The Pearl was launched in 2006 and has Emmy Award winning TV
personality Rosie O'Donnell as her Godmother. On board there are 12
Restaurants, 11 Bars & Lounges, a 4 lane Bowling Alley, A Rock
Climbing Wall, plus Basketball, Volley Ball, and Tennis courts.
There are Courtyard Villas and two 4,390 sq. ft. Garden Villas. NCL
has introduced “Freestyle Cruising” to the industry, which frees
passengers from strict schedules to dining anytime, anywhere on the
ship. Cruisers can be as formal or as informal as they like; make
reservations in one of the specialty restaurants or just go to the
buffet. Choices include the following: Cagney's Steakhouse, Le
Bistro (French cuisine), Lotus Garden (Asian fare) & Sushi Bar,
Teppanyaki (Japanese), La Cucina (Italian), etc. Dress up, dress
down, it's whatever “your” lifestyle dictates!

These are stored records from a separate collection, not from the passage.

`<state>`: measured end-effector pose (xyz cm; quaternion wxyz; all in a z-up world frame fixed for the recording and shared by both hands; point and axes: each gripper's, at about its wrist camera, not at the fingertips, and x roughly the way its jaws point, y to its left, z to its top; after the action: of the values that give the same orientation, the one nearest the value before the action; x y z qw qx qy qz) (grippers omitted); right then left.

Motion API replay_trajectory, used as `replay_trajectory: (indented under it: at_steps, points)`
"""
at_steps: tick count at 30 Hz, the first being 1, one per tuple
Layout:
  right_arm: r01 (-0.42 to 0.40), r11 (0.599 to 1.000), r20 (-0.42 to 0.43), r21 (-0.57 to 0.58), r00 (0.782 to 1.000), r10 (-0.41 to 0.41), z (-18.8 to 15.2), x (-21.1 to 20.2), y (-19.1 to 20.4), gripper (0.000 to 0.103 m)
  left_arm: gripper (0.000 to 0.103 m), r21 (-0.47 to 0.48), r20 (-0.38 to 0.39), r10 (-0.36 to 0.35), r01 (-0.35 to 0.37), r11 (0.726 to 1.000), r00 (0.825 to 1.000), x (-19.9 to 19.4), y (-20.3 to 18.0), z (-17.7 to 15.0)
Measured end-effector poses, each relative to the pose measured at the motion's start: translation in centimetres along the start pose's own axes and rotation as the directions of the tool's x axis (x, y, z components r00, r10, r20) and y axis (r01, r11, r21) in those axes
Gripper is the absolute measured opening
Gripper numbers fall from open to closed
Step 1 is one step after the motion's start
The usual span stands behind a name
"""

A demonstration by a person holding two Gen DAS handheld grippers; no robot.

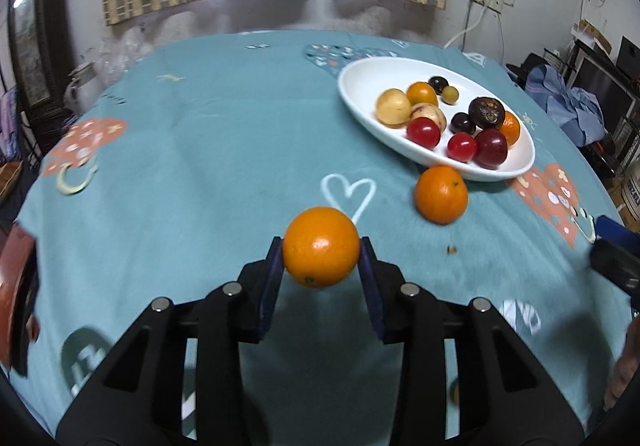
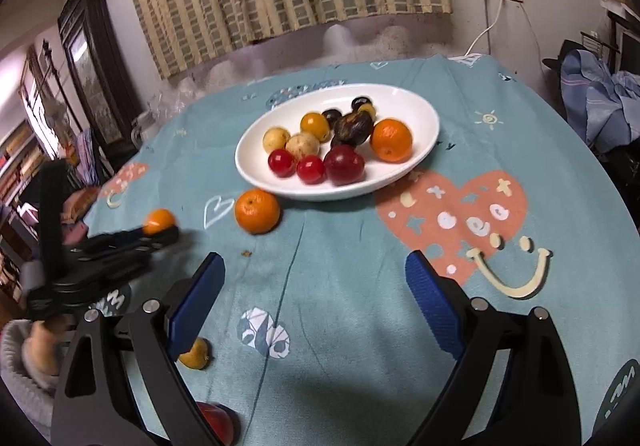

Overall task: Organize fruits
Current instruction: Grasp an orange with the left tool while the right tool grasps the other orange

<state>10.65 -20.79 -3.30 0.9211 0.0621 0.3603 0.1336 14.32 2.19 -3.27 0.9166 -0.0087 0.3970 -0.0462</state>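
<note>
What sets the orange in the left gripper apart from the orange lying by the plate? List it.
The held orange is clamped between the left gripper fingers, off the cloth; the loose orange rests on the tablecloth beside the white plate. The held orange's stem end faces down; the loose orange's faces upward. Both are round, orange and outside the plate.

Only readable mark: "12", upside down, in a grey-green patch printed on the teal patterned tablecloth; other prints illegible.
</note>
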Motion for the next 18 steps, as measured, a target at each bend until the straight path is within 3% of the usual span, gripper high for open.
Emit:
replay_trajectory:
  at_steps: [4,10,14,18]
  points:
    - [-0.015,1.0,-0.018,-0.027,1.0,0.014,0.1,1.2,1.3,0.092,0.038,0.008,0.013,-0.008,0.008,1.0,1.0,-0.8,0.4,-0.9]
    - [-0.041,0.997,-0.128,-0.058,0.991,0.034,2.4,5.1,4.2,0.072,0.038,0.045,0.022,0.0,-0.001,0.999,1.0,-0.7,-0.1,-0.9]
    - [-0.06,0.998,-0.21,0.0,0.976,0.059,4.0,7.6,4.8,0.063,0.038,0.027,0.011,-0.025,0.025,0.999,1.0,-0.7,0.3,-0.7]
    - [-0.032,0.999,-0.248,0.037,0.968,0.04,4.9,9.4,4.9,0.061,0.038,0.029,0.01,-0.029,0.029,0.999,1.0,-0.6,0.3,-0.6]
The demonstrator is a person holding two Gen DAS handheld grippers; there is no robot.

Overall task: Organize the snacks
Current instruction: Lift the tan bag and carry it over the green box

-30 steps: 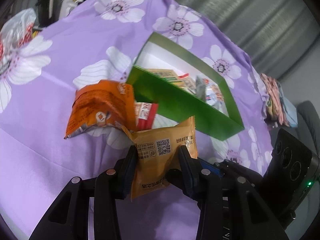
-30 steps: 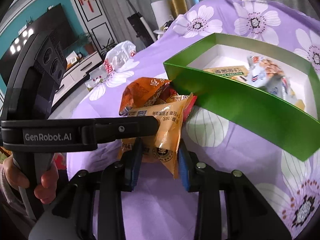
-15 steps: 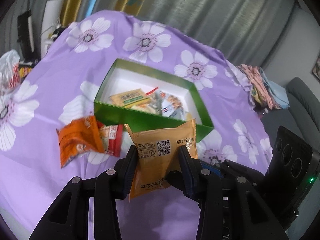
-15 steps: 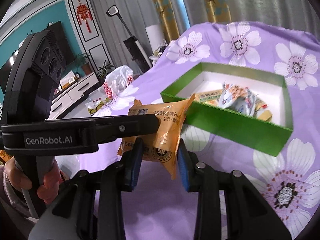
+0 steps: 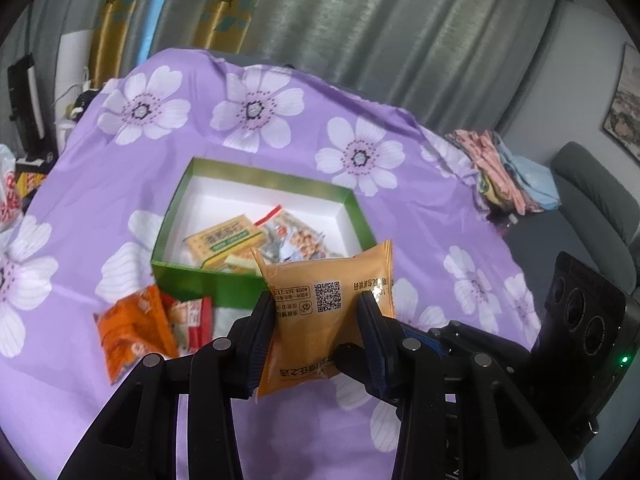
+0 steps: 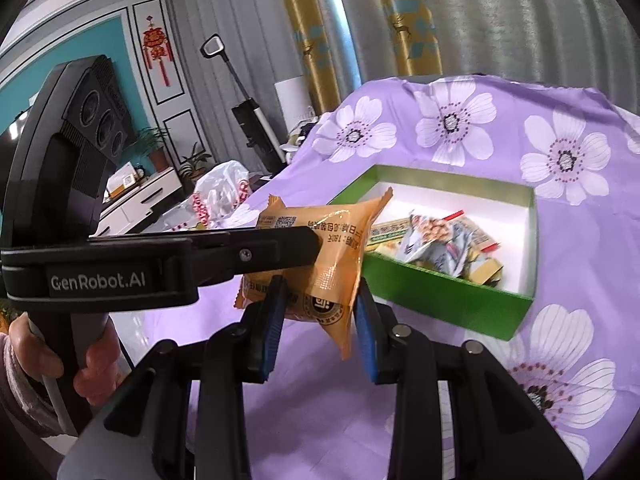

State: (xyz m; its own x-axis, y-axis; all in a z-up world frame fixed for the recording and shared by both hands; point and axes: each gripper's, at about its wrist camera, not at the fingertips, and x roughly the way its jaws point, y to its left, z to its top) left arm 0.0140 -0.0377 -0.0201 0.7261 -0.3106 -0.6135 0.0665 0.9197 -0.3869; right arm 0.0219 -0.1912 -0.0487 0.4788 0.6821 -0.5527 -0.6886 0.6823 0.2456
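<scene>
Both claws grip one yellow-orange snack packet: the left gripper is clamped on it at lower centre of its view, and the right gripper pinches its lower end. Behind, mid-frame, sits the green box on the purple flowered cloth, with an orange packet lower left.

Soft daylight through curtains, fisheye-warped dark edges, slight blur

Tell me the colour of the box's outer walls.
Green on the box, with a white inside; the right wrist view shows it best.
</scene>
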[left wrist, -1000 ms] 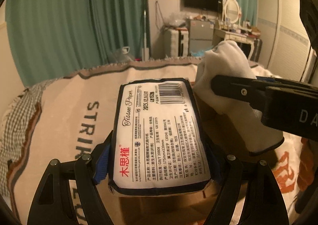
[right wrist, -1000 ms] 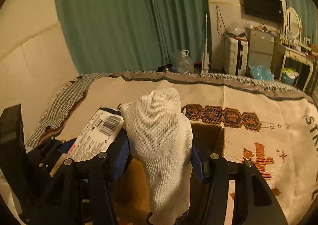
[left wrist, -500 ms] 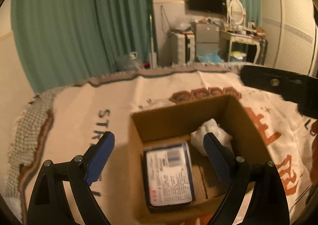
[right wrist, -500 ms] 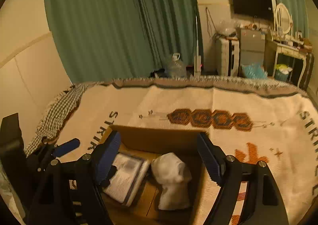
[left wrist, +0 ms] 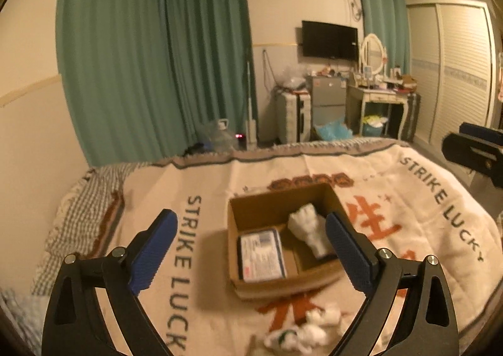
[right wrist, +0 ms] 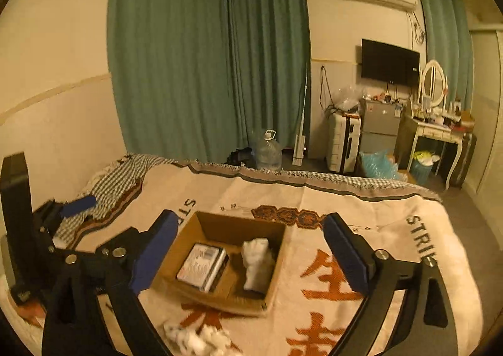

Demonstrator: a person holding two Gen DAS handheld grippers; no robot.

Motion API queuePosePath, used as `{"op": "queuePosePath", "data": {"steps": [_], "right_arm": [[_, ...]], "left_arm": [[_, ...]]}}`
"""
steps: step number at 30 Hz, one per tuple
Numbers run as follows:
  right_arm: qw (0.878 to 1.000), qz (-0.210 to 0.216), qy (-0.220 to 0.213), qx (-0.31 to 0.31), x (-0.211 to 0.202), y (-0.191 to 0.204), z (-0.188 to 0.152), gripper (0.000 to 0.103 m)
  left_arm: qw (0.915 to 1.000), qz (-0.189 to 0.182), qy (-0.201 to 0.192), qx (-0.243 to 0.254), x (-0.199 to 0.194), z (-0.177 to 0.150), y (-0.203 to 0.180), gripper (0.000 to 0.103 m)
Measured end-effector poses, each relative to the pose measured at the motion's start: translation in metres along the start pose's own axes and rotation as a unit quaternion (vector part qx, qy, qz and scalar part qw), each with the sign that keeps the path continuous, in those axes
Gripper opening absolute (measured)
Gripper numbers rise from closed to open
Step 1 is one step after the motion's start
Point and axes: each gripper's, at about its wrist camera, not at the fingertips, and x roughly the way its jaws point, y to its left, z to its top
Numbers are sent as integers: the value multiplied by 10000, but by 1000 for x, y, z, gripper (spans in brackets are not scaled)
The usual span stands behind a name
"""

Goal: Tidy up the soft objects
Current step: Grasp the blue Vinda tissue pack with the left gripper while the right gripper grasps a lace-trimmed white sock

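Observation:
An open cardboard box (left wrist: 276,205) (right wrist: 220,296) sits on a cream blanket on the bed. Inside lie a tissue pack (left wrist: 261,253) (right wrist: 201,266) at the left and a white glove (left wrist: 309,228) (right wrist: 257,263) at the right. My left gripper (left wrist: 251,253) is open and empty, raised above and in front of the box. My right gripper (right wrist: 248,258) is open and empty, also raised over the box. A crumpled white soft item (left wrist: 301,329) (right wrist: 198,340) lies on the blanket in front of the box.
The blanket (left wrist: 424,217) (right wrist: 393,230) covers the whole bed, with a checked cloth (left wrist: 81,208) (right wrist: 122,176) at the far left. The right gripper's body (left wrist: 474,151) shows at the right edge of the left wrist view, and the left gripper's (right wrist: 28,230) at the left of the right wrist view. Curtains, a water jug and furniture stand beyond the bed.
Both grippers opened and dropped the tissue pack and the glove into the box, then rose and pulled back away from it.

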Motion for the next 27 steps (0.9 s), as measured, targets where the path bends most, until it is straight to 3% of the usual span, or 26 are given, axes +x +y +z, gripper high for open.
{"op": "queuePosePath", "data": {"steps": [4, 8, 17, 23, 25, 27], "right_arm": [[9998, 0, 71, -162, -25, 4, -24, 103], [9995, 36, 285, -146, -31, 3, -61, 103], [9909, 259, 1299, -247, 17, 16, -171, 100], [9784, 520, 2001, -58, 67, 23, -236, 79], [9741, 627, 2173, -17, 82, 25, -246, 61], [9698, 721, 2331, -82, 92, 29, -254, 31]], "left_arm": [[10000, -12, -12, -57, -14, -25, -4, 97], [9994, 43, 259, -230, -12, -60, -7, 97], [9919, 146, 1125, -580, 16, -135, -16, 97], [9809, 282, 1649, -993, 29, -167, -18, 97], [9797, 323, 1687, -1033, 28, -170, -21, 96], [9803, 345, 1657, -1019, 23, -172, -24, 96]]}}
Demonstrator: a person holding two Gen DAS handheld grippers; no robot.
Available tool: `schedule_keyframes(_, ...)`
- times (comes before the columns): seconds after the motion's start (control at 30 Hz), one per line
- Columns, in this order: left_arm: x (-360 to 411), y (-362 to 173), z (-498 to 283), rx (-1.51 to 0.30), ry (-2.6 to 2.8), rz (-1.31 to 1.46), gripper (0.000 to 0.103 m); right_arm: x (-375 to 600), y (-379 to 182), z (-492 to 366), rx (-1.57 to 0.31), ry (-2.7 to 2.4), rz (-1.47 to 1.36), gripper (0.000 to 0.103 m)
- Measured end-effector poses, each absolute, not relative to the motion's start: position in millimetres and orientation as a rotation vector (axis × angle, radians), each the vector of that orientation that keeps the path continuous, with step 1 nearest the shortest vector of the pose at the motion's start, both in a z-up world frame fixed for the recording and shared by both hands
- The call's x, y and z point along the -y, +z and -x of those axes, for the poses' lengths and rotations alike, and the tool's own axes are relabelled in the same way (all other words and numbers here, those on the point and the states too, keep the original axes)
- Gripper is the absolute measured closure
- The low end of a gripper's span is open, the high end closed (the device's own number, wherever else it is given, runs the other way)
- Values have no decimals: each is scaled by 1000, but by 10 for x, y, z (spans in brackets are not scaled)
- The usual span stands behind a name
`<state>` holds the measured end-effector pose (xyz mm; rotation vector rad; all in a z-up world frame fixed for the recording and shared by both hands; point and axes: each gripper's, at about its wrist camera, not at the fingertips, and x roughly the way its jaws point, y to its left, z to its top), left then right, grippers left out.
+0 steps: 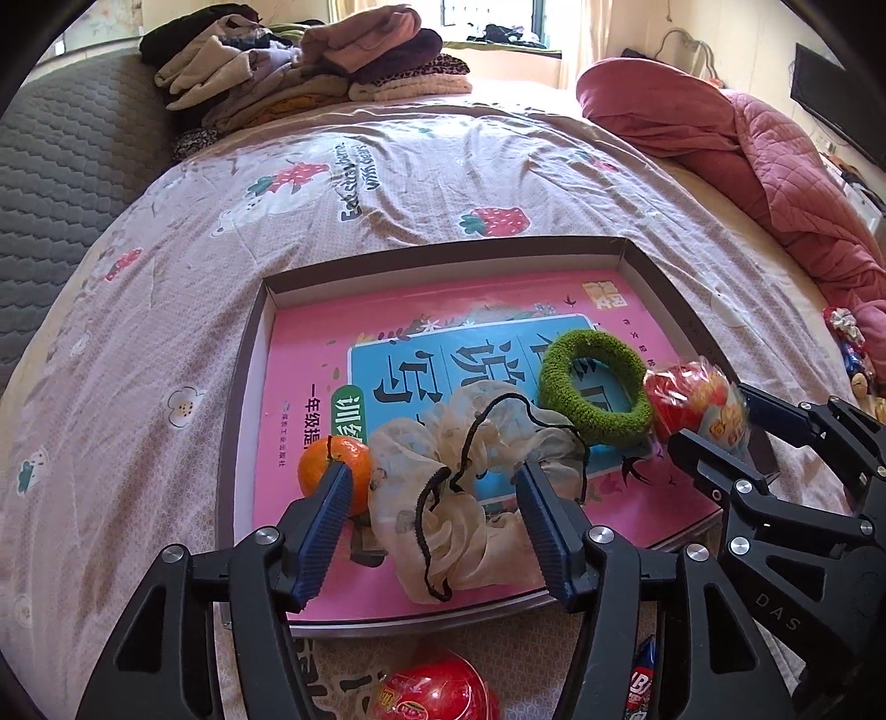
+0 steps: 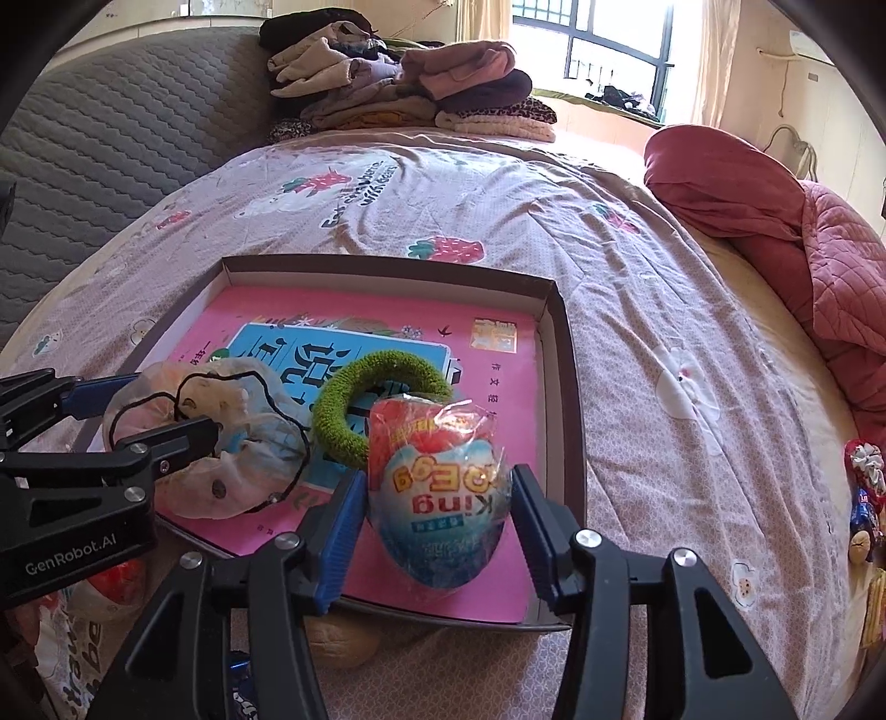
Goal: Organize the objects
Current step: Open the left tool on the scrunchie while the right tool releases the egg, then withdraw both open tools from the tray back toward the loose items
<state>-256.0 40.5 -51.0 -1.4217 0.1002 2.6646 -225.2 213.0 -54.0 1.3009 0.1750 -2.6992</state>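
The landmark is the shallow box (image 1: 659,282), which lies flat on the bed (image 1: 166,360). The bed wears a pale pink sheet printed with strawberries and small flowers. Inside the box a pink book (image 1: 310,376) covers the bottom. On the book rest a beige scrunchie (image 1: 470,520), a thin black hair tie (image 1: 443,487) on top of it, a green scrunchie (image 1: 595,387), an orange (image 1: 318,462) and a wrapped egg toy (image 2: 437,498).

The left tool (image 1: 434,526) is open, its fingers on both sides of the beige scrunchie, above the near part of the box. The right tool (image 2: 437,531) is also open; the egg toy stands between its fingers at the near right corner of the box, and I cannot tell if the pads touch it.

Beyond the box, at the far end of the bed, is a pile of folded clothes (image 2: 410,88). To the right of the box lies a rose quilt (image 2: 775,221). Left of the box is a grey quilted headboard (image 1: 61,183). Behind the clothes is a bright window (image 2: 603,50). In front of the box a red ball (image 1: 437,687) lies on the sheet.
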Motion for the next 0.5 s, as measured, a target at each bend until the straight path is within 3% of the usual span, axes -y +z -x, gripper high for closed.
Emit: schedule_keyframes(0.5, -279, -307, 2384, -73, 2720, 1383, 33, -2137, -289, 2143, -147, -2720, -1227, 51)
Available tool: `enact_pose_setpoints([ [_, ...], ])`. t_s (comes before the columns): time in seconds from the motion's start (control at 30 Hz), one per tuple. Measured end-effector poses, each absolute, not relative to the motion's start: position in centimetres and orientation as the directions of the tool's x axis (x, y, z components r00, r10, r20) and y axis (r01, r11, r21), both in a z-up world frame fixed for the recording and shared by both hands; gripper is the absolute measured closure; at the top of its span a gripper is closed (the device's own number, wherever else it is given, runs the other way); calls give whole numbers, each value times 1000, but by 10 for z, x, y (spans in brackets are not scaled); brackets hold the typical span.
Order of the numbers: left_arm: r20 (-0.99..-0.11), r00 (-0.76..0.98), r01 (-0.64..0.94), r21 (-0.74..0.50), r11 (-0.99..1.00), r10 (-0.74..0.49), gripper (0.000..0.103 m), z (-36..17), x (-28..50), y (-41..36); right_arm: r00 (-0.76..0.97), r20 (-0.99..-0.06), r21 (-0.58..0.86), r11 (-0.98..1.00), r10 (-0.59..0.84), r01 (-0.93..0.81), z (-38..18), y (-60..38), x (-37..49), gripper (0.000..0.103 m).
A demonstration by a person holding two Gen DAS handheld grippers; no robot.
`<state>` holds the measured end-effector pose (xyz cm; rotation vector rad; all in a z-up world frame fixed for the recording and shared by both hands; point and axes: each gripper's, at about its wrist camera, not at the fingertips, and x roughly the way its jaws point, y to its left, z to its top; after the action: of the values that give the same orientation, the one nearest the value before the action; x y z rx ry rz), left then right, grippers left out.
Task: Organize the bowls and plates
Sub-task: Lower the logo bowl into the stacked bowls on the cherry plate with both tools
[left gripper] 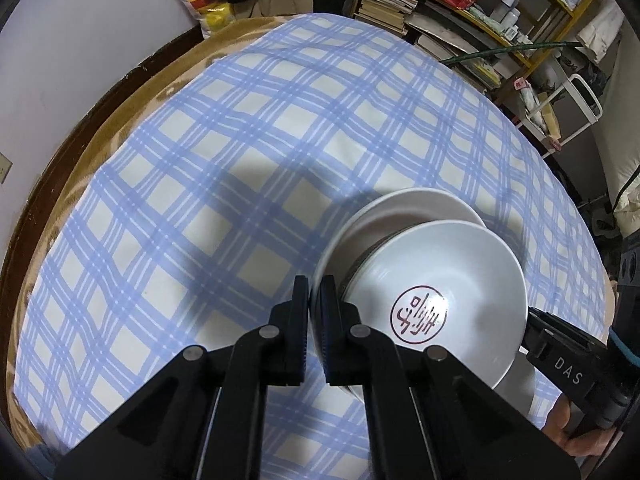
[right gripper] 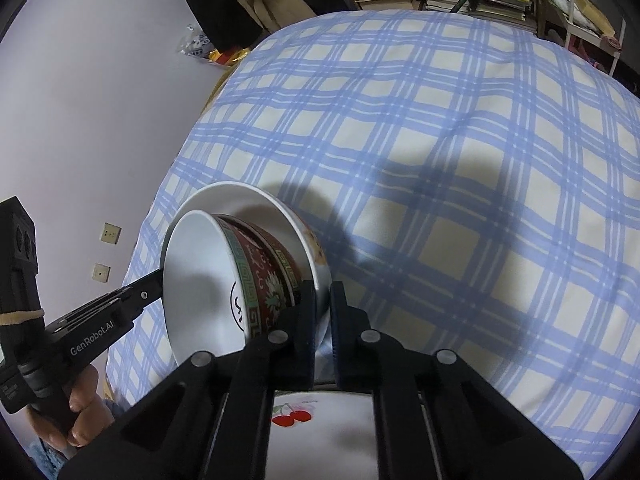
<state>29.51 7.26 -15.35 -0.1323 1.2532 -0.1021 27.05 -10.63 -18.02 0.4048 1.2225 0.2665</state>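
A small bowl [left gripper: 460, 264] with a red stamp inside and a red patterned outside [right gripper: 264, 276] sits tilted in a larger white bowl [left gripper: 400, 204]. Both are held over the blue checked tablecloth [left gripper: 200, 160]. My left gripper [left gripper: 315, 296] is shut on the larger bowl's near rim. In the right wrist view it comes in from the left [right gripper: 154, 284]. My right gripper [right gripper: 324, 300] is shut on the opposite rim of the larger bowl [right gripper: 256, 200]. Its body shows at the right edge [left gripper: 560, 360] of the left wrist view, fingertips hidden behind the bowls.
A white plate with red cherries [right gripper: 292, 416] lies under the right gripper. Shelves of books and boxes [left gripper: 460, 20] stand beyond the table's far side. A brown blanket and the dark round table rim [left gripper: 52, 184] border the cloth on the left. A hand [right gripper: 80, 408] grips the left handle.
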Motion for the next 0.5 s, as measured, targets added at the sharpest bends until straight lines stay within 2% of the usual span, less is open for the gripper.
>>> enact_pose_setpoints([
  [0.5, -942, 310, 1, -139, 990, -132, 100, -143, 294, 71, 312, -867, 413, 911, 388, 16, -170, -103, 271, 93],
])
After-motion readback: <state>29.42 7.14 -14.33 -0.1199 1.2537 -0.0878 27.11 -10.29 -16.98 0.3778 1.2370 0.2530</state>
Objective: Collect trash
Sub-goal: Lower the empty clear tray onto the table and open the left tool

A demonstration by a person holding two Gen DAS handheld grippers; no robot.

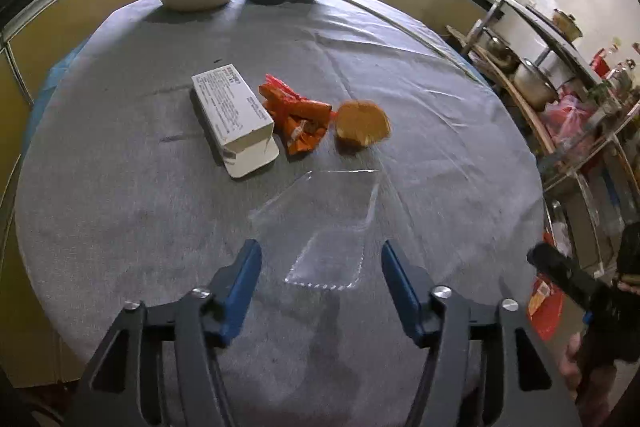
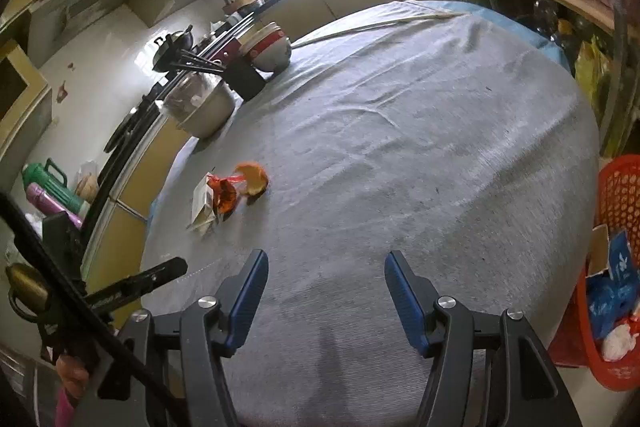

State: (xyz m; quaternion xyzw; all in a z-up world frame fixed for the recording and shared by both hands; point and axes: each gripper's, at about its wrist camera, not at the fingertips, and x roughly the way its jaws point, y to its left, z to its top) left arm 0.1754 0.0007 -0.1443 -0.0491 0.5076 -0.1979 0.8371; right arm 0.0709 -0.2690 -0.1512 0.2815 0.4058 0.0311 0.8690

The Hotel Director Dallas Easterly (yes, he was born in Dallas,
Texas) is very knowledgeable and acquainted with all 13 decks in
detail. He told us that the Pearl runs not only on fuel, but also on
rice—these are the two most used commodities on board. By way of
explanation, the crew is mostly Philippine and rice is their staple
food. We should all eat more rice, because we noticed the polite
manners and happy faces of all the crew around us.
Sunday, driving from our house in Boca Raton to Miami is painless
because traffic is light. We arrived at the Port at 12:30pm, and
after a wait for someone to push Vincent's wheelchair we were on by
1:00pm. We had lunch at the Indigo Restaurant and avoided the crowd
at the Buffet, and were in our mini suite by 1:30pm. Rooms are not
ready for passengers until 1:00pm, so unless you want to carry hand
luggage around, try not to get to port too early. We had no need to
check on our dinner seating arrangements, since they would change
daily. Boat Drill was at 3:30pm, a bit too early for those flying in
who hadn't had time to eat. Our muster station was in the Summer
Palace Main Restaurant Deck 6 Aft. We saw this as a potential
problem, since there is only one elevator to Deck 7 Promenade, where
the life boats are located. After the drill there was a bottle neck,
and a long wait for handicapped passengers. In case of a real
emergency, it would be better to put the muster station for the
handicapped directly on Deck 7 and thus avoid having to transfer
them up one deck. We were told that four crew members were assigned
to each wheelchair passenger and that we needn't worry.
As we boarded, we met our old friend Concierge Carlos Zarate, with
whom we sailed around the Horn in S. America in 2002. What a warm
welcome we got on our arrival! Carlos made our cruise terrific.
The latest NCL ships are decorated on the outside very colorfully.
What was once referred to as the White Fleet is now unique among
cruising ships, with their gaily painted hulls. The Norwegian Pearl
has a string of colored pearls painted on both her sides going from
stem to stern with a colorful banner. There are 13 Decks which all
display the clean lines of Norse influence. The many open spaces are
a welcome sight. The first three Decks are all for crew.
Deck 4 has the medical center and staterooms.
Deck 5 has staterooms and forward the Stardust Theater with a
stylized peacock on the magnificent curtain. Very nice, each seat
has a clear view of the stage.
Deck 6 forward has the Summer Palace Main Restaurant aft. This high
ceiling, open, airy, room calls to mind the Malachite Room of the
Hermitage in St. Petersburg, Russia. The Malachite Green columns are
only surpassed by the rows of crystal chandeliers and the walls
filled with charming portraits of the last Tsarist family the
Romanovs. Pictures of small children all in their white sailor
dresses and suits are especially poignant considering their brutal
end at the hands of the Communists. Another unique touch is the faux
Faberge eggs on the balustrades.
On this deck is the Indigo Restaurant with its Asian influences.
Midship there is a string of bars: Maltings Beer & Whiskey Bar,
Magnum's Champagne & Wine Bar with bubbling windows, Corona Cigar
Club, and Shaker's Martini & Cocktail Bar. Next, towards aft is Le
Bistro French ($15) specialty restaurant. Finally, there is the
Pearl Casino and the next level of the Stardust Theater.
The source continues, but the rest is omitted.